> _Data excerpt_
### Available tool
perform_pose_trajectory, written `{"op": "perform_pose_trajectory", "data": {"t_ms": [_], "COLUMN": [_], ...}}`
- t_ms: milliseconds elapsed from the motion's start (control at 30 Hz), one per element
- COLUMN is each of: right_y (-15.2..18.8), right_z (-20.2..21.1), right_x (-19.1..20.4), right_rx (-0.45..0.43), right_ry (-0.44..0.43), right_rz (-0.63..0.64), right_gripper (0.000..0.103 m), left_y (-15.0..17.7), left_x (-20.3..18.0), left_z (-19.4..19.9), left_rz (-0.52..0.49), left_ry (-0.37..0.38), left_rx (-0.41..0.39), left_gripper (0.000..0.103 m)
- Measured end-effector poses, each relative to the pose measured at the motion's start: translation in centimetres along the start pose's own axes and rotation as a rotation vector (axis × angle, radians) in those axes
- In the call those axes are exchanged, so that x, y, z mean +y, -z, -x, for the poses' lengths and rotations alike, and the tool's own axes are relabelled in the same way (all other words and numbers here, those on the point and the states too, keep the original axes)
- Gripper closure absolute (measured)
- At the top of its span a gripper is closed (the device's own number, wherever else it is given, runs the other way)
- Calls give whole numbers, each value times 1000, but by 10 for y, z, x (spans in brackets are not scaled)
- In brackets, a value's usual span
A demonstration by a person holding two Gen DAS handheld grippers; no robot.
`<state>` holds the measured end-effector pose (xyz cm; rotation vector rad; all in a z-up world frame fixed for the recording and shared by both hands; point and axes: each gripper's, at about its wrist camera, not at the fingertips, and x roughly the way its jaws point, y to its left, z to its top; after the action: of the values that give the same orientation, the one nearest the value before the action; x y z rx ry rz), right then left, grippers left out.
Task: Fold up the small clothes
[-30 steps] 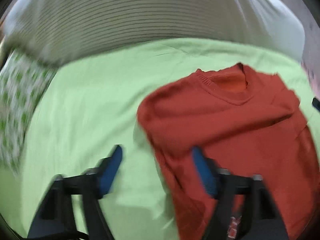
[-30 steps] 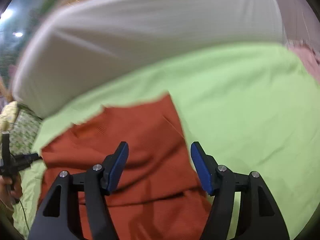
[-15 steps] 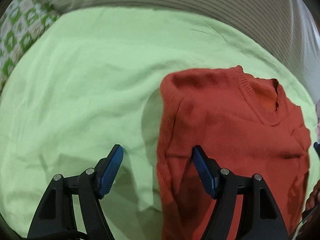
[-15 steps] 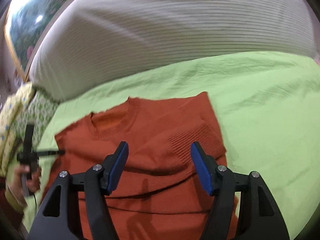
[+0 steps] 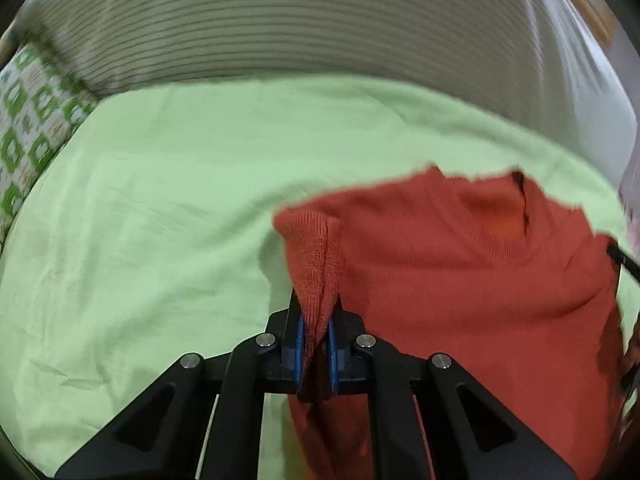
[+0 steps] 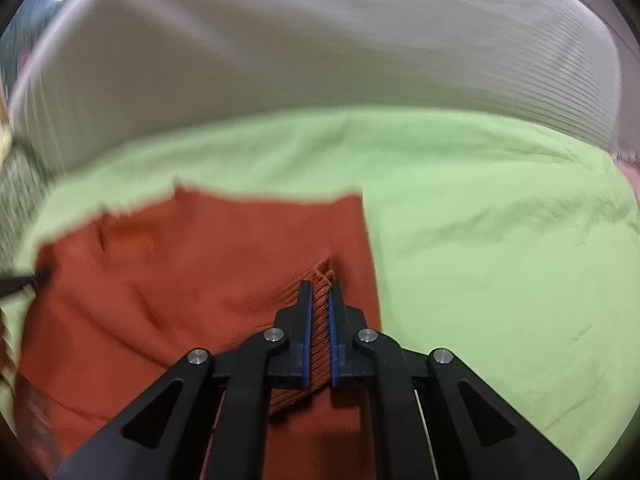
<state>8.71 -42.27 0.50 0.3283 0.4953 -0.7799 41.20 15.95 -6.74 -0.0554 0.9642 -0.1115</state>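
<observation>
We have the red sweater [image 5: 460,280] lying on the light green bed sheet [image 5: 160,220], its neckline pointing toward the grey striped pillow [image 5: 280,24] at the head of the bed. Taking the sweater as our landmark: our left gripper [image 5: 316,340] sits at its left edge, jaws pressed together on a pinched-up ridge of knit near the shoulder. Our right gripper [image 6: 319,336] sits near its right edge, jaws clamped on a bunch of ribbed fabric, probably a cuff or hem folded onto the body. We judge we are holding both sides at once so the garment can be lifted evenly and folded without skewing. The neckline [image 6: 120,236] lies beyond our right gripper, to its left, and a patterned green-and-white cloth [image 5: 28,120] lies well left of the sweater, beside the pillow.
</observation>
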Motion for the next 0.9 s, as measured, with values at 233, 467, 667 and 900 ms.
{"op": "perform_pose_trajectory", "data": {"t_ms": [233, 467, 667, 900], "right_y": [4, -3, -4, 8], "right_z": [-11, 50, 32, -8], "right_x": [5, 45, 132, 277], "right_rx": [105, -83, 5, 126], "right_ry": [67, -102, -356, -563], "right_rz": [3, 33, 185, 443], "right_gripper": [70, 40, 40, 40], "left_y": [6, 41, 104, 142], "left_x": [25, 57, 46, -10], "left_z": [6, 69, 111, 92], "left_rz": [39, 168, 264, 131], "left_ry": [-28, -20, 55, 26], "left_rx": [36, 29, 10, 33], "left_gripper": [85, 61, 38, 34]}}
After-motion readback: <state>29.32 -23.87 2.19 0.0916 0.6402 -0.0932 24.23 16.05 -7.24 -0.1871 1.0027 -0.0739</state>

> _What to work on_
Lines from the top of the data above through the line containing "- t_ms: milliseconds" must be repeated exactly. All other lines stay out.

> _Result of the exercise_
### Available tool
perform_pose_trajectory, written `{"op": "perform_pose_trajectory", "data": {"t_ms": [_], "COLUMN": [_], ...}}`
- t_ms: milliseconds elapsed from the motion's start (control at 30 Hz), one per element

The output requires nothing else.